Stats on Stillwater Mining

Year-to-Date Stock Return (50.8%)
Market Cap $1.21 billion
Total Revenue, Trailing 12 Months $791 million
Net Income, Trailing 12 Months $136 million
1-Year Revenue Growth 54.2%
1-Year Profit Growth 384.9%
CAPS Rating (out of 5) ****

Sources: S&P Capital IQ; Motley Fool CAPS.

How did Stillwater Mining do this year?
Stillwater Mining operates two mines in Montana that produce platinum and palladium. Much rarer than gold, platinum group metals haven't seen quite the run-up that gold and silver have in recent years, but they've still climbed sharply.

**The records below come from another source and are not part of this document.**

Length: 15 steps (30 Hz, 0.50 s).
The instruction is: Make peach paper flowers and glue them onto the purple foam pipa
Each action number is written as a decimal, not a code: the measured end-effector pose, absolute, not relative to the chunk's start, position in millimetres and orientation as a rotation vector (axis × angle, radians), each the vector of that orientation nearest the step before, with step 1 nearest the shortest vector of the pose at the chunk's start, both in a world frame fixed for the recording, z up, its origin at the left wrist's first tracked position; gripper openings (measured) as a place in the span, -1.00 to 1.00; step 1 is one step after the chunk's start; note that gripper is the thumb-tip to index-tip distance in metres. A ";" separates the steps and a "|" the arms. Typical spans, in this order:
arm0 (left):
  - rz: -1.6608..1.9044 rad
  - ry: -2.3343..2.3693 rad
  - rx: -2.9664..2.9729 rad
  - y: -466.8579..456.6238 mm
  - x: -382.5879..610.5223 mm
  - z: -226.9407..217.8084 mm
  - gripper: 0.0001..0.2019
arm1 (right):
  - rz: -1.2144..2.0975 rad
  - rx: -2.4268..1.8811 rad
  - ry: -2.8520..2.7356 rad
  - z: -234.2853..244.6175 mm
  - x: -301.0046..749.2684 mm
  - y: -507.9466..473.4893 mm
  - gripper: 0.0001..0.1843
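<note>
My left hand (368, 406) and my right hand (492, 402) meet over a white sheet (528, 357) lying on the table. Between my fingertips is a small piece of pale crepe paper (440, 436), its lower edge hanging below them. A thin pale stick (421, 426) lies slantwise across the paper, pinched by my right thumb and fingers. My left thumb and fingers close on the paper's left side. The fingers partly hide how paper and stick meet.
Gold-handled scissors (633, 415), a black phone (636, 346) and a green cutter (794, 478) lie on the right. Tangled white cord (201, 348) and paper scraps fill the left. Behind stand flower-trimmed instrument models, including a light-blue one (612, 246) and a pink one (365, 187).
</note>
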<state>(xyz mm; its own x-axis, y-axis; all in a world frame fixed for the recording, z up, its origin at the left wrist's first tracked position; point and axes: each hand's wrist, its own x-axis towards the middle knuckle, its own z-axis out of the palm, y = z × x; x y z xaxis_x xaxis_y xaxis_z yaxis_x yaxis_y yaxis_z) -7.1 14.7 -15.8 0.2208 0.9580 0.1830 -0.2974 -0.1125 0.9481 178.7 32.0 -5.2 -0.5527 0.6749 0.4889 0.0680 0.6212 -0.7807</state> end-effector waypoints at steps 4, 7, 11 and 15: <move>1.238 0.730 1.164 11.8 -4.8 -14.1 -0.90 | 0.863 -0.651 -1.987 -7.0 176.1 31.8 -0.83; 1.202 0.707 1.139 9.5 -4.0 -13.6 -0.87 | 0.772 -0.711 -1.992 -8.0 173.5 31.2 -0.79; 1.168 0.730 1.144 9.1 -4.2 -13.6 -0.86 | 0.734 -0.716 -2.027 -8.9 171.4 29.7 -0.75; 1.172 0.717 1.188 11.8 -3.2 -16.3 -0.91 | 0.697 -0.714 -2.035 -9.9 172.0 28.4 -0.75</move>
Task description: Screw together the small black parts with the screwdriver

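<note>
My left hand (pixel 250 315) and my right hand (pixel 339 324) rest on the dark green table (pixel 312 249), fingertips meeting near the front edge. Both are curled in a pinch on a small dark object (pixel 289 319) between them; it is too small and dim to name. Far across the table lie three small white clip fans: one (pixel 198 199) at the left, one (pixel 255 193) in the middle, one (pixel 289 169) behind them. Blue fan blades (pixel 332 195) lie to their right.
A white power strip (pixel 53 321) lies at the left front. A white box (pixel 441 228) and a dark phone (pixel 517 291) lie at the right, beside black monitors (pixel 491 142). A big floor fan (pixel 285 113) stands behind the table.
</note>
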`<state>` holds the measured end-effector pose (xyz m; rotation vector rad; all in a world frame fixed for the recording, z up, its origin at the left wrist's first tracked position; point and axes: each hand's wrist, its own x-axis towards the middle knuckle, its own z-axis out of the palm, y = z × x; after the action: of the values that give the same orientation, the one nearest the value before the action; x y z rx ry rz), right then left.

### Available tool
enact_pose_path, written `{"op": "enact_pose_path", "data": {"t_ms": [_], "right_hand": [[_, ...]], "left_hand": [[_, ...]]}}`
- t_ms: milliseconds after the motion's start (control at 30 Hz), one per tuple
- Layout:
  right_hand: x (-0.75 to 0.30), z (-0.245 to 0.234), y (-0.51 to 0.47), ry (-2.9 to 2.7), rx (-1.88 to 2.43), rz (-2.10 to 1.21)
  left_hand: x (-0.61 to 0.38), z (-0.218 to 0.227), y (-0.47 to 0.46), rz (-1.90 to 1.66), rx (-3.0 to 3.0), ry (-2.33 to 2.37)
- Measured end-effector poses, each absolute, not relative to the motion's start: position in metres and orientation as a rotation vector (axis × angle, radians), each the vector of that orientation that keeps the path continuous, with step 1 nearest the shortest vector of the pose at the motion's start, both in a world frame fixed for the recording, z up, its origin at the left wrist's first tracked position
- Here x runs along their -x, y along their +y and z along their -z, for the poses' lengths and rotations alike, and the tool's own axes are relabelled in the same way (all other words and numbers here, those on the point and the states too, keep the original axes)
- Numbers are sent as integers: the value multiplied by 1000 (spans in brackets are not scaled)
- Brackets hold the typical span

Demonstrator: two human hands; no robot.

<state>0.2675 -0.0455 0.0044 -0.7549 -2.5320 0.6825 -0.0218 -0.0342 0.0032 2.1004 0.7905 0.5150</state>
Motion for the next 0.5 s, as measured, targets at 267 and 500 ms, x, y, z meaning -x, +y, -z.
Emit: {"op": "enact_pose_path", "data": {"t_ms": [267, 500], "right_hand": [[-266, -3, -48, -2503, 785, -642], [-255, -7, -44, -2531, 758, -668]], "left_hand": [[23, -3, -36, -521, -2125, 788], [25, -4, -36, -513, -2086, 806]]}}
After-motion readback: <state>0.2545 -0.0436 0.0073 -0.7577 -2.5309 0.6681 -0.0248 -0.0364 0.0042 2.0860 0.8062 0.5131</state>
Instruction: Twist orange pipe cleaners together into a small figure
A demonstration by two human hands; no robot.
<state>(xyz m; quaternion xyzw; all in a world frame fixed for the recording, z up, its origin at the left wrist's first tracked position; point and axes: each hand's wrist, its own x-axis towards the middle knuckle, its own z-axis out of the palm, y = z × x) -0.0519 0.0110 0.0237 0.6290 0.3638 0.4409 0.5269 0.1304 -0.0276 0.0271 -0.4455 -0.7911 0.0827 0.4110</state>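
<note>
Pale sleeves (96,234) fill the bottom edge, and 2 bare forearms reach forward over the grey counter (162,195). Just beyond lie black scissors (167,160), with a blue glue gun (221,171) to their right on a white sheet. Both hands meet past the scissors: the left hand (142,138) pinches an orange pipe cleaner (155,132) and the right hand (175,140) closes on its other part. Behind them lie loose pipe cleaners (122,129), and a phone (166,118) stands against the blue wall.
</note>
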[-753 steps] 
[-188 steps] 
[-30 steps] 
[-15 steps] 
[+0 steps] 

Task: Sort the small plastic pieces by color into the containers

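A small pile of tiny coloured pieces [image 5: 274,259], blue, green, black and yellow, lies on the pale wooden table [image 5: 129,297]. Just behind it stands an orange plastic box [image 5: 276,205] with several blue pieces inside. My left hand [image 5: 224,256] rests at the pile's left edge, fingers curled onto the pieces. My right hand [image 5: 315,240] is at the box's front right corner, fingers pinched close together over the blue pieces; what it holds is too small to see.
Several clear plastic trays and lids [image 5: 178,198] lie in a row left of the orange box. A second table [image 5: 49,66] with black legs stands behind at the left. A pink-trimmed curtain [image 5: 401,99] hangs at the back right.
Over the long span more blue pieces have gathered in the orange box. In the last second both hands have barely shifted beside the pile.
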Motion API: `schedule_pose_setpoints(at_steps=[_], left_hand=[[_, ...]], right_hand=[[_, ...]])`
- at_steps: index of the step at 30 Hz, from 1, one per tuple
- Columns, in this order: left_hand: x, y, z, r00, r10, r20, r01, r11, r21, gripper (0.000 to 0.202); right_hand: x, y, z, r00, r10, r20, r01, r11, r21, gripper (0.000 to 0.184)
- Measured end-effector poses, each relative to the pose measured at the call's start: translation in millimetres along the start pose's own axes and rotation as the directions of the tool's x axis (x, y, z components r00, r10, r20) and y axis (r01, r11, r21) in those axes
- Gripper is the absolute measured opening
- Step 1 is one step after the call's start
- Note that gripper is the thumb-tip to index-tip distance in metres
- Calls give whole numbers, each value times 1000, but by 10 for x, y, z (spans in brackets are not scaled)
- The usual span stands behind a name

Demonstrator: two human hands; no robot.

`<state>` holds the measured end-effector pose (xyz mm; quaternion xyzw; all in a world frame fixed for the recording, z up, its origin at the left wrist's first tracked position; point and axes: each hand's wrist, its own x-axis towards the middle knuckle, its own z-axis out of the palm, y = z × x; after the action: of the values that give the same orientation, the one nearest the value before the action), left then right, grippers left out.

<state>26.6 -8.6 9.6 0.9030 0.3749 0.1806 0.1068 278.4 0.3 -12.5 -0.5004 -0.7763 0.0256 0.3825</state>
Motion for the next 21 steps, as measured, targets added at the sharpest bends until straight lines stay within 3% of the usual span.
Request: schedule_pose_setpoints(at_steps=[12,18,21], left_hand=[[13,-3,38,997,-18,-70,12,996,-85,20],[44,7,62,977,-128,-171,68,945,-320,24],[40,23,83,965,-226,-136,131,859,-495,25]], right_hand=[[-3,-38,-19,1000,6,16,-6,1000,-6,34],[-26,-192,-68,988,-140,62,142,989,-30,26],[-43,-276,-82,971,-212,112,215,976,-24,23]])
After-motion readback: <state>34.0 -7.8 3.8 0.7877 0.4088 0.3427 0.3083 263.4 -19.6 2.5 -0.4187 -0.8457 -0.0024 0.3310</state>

Stillwater has been able to capitalize on those high prices with better-than-expected production as well. In its most recent quarter, the company reported 6% production volume growth, combining with higher metals prices to beat analyst estimates soundly.

But Stillwater made a move earlier this year that investors really didn't like. It paid a huge premium to buy Peregrine Metals, which owns a big gold and copper project in Argentina. Not only is the mine not yet producing any metal, but it also takes away Stillwater's status as a pure-play platinum-group metal company -- leaving only North American Palladium (AMEX: PAL  ) as an alternative.

Still, the popularity of platinum and palladium as alternatives to gold seems to remain strong. The ETFS Physical Platinum (NYSE: PPLT  ) and ETFS Physical Palladium (NYSE: PALL  ) combined own about $1 billion in platinum and palladium, showing that investor demand could underpin platinum-group metal prices going forward.

Given how rough a year it was for miners like Brigus Gold (AMEX: BRD  ) and Great Panther Silver (AMEX: GPL  ) with highly volatile metals prices, Stillwater's poor performance shouldn't be all that shocking. If platinum and palladium prices stay high, though, Stillwater should do well going forward.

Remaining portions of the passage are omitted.